Вдруг через весь этот звуковой хаос до него донесся строгий, деловой и серьезный голос:
— Ладно, приезжай. На месте разберемся. Запиши координаты.
Потом была Москва. Раскаленная, многолюдная, всесильная. Была надежда.
Иван Романыч поселил их в своей пустующей квартире, помог навести связи и вернулся на дачу, удивленный напором и жизненной силой, которую трудно было предположить в скромном и тихом судовом радисте.
А Петрович продолжал действовать. Откуда только у него энергия бралась, как у прожженного столичного маклера, уговаривать, дарить, совать, упрашивать, угощать, подносить, доставать.
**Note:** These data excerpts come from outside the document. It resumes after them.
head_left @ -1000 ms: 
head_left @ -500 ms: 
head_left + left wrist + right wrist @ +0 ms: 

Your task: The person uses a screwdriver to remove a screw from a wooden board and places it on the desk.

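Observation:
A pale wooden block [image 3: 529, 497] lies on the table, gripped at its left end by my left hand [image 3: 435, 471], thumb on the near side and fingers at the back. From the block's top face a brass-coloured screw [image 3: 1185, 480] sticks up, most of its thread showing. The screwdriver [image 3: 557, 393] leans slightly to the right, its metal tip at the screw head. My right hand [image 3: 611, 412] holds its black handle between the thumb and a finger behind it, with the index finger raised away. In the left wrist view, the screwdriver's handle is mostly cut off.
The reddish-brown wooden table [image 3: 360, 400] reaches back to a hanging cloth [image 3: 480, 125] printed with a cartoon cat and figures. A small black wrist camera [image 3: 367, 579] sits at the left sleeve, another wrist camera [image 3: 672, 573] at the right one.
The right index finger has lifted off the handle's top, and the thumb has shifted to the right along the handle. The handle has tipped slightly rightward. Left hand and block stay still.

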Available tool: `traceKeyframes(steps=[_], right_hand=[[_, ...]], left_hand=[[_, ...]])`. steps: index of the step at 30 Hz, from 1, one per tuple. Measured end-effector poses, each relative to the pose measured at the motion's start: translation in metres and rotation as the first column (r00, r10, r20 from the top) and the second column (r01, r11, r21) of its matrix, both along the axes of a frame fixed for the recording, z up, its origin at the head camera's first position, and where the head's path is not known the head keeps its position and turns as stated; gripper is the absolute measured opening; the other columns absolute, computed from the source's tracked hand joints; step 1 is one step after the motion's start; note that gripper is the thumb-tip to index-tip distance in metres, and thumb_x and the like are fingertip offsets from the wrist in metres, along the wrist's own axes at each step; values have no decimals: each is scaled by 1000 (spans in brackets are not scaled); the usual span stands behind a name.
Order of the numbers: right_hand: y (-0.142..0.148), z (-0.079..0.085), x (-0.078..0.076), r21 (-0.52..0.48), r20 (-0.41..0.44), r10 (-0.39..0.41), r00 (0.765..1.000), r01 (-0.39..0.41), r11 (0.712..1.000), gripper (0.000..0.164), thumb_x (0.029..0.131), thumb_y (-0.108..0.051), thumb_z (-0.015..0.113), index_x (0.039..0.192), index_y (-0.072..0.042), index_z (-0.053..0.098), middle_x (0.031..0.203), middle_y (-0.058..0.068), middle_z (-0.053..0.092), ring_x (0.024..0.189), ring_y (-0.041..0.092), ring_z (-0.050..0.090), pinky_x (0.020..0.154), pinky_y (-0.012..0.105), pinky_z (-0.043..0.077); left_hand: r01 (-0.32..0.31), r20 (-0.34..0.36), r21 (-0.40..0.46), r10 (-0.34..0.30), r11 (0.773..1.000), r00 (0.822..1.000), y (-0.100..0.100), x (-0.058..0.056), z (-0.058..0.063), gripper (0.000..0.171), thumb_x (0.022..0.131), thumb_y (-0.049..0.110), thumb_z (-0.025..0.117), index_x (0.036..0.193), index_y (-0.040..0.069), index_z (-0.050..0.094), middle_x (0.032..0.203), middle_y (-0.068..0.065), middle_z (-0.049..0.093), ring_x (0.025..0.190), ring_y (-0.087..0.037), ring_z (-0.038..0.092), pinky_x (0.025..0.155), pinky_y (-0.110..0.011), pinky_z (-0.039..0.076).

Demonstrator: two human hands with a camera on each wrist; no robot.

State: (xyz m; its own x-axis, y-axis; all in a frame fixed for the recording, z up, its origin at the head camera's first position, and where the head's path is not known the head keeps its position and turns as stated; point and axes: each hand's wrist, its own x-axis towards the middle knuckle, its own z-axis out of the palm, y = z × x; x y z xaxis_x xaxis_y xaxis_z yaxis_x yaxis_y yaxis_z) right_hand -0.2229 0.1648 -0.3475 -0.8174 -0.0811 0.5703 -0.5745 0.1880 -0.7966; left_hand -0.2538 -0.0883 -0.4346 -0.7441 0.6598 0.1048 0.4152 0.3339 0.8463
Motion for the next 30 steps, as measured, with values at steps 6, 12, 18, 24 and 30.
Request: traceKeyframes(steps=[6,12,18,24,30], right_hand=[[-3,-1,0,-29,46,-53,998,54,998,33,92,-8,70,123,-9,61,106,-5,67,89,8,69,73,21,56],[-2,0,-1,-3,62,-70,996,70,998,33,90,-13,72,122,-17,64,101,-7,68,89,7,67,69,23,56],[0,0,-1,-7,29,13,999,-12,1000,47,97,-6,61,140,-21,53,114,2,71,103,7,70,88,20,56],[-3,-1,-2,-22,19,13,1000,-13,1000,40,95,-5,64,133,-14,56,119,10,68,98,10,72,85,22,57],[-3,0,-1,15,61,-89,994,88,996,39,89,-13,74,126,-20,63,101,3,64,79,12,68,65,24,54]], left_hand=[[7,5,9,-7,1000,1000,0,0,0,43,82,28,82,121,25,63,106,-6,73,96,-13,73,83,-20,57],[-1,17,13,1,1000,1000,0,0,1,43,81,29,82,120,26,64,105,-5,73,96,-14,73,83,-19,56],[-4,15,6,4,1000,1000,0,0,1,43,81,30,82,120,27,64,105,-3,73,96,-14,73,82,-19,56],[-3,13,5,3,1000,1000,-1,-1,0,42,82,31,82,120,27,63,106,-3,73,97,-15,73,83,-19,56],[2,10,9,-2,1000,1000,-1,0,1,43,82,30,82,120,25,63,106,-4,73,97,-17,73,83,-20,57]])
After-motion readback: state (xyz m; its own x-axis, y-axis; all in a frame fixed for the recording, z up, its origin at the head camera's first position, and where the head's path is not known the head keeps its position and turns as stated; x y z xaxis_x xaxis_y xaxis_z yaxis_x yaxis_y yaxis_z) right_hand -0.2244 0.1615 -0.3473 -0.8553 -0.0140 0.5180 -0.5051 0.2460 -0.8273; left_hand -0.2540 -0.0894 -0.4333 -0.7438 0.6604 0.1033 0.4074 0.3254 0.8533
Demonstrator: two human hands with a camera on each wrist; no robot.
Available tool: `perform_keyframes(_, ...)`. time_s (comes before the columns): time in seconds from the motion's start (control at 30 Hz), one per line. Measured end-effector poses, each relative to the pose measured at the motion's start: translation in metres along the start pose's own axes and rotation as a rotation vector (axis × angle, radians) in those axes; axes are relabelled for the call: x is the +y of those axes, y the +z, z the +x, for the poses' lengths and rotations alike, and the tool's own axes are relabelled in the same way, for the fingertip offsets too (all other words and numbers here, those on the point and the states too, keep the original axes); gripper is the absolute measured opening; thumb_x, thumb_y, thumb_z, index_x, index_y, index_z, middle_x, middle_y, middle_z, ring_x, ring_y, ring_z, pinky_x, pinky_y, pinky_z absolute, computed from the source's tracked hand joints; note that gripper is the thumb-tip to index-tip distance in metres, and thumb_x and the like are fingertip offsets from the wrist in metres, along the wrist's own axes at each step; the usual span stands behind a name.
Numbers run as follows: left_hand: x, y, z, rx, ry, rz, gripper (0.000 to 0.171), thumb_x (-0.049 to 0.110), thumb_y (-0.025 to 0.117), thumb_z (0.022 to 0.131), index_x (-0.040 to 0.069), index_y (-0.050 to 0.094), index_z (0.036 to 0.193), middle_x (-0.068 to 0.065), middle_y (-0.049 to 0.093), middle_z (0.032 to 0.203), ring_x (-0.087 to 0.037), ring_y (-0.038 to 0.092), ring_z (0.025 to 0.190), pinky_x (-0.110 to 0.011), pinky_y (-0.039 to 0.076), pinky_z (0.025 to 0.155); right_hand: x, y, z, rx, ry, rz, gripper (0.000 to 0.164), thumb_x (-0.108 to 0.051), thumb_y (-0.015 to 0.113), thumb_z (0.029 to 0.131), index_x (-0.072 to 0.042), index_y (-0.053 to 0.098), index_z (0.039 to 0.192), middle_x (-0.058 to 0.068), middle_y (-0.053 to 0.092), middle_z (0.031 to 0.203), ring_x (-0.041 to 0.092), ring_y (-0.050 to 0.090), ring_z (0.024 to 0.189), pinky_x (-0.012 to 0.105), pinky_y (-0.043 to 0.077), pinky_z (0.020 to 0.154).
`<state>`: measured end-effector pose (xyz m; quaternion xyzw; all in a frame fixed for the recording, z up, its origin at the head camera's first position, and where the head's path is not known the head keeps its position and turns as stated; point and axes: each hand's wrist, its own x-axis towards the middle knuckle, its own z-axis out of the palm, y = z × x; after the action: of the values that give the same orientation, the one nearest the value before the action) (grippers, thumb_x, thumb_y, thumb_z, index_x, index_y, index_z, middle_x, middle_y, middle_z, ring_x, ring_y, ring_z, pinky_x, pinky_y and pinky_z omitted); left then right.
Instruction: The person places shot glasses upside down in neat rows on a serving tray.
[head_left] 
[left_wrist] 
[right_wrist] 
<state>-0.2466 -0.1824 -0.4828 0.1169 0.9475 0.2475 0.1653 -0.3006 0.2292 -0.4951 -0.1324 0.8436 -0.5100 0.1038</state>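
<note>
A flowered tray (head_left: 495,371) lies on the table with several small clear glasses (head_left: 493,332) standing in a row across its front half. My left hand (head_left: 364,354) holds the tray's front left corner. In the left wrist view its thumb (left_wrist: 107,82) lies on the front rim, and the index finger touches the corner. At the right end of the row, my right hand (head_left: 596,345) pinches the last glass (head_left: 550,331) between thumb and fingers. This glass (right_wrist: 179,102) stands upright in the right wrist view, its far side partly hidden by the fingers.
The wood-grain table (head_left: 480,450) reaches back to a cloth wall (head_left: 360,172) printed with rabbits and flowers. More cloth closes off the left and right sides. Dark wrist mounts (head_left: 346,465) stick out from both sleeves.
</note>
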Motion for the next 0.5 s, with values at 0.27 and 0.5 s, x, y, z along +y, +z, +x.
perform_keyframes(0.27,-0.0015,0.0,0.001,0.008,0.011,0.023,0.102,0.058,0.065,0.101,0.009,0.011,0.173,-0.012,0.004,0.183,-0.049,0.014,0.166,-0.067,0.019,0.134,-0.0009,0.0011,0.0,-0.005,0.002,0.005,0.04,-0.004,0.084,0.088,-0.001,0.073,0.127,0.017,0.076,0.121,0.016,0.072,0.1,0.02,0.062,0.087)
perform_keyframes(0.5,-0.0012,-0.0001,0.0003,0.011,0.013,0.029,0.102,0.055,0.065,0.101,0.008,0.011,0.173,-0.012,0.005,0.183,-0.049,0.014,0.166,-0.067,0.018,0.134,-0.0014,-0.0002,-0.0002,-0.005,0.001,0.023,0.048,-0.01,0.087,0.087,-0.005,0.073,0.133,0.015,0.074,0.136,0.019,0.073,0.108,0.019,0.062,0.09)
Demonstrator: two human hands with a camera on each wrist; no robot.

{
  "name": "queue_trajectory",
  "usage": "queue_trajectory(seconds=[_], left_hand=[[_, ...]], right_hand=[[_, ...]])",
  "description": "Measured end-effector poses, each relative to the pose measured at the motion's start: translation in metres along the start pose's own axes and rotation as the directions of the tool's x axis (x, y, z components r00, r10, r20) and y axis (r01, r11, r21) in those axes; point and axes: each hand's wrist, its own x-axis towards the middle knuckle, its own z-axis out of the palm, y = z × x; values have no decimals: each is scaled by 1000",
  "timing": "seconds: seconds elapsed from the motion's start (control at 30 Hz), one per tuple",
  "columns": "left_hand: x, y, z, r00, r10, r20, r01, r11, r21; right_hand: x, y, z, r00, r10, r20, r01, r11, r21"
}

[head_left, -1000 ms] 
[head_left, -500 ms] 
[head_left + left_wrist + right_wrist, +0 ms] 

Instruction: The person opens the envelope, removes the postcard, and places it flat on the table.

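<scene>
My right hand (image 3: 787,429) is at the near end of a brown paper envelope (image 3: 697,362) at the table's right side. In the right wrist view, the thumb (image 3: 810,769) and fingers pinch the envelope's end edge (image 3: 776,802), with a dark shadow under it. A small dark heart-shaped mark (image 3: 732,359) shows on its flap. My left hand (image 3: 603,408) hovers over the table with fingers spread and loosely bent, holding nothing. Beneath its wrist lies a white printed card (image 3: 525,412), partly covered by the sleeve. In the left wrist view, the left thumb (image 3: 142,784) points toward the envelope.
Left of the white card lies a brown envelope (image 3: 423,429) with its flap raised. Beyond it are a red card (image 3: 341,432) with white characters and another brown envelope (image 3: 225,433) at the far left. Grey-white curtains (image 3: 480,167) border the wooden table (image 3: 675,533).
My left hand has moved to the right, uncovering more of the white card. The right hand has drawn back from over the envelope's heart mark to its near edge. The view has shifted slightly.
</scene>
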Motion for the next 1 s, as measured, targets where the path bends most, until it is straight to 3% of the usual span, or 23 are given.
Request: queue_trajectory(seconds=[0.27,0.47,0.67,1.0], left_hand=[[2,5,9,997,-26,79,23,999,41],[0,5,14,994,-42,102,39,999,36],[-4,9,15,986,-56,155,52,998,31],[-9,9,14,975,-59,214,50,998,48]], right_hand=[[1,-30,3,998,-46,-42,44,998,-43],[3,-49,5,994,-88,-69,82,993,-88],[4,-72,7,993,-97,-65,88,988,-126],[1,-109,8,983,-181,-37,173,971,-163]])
Даже привыкший ко всему медицинский персонал пасовал перед его напором. Но все это мелочью было в сравнении с тем главным, что заставляло его действовать, он мог бы и в космос пробиться и на Филиппины, если бы знал, что ее там вылечат, — только Мария была сейчас во всем мире, ее жизнь, рядом с которой стояла смерть.
В лучшей клинике страны ее оперировал европейски известный хирург. Операция прошла успешно, но с тех пор Мария больше не вставала.
Он добился ей отдельной палаты и ночами не отходил от ее койки, а днем мотался по Москве, добывая драгоценные лекарства, организовывал консультации, добивался консилиумов. Все самые редкие и современные способы лечения были испробованы, чтобы поднять ее на ноги.
Но вот и Москва осталась позади.
Серым сентябрьским днем по расхлябанному уже проселку медленно двигалась «скорая помощь». Остывшее после лета Серогопкино встречало их желтизной листвы и ярко налитыми плодами садов.
Машина плавно объезжала ямы, колдобины, кузов пружинил на гидравлических опорах, снабженных успокоителем качки, не беспокоя, не тревожа пассажиров. Последнее, что смог сделать для него добрый Иван Романыч, — достать вот эту спецмашину с кондиционером.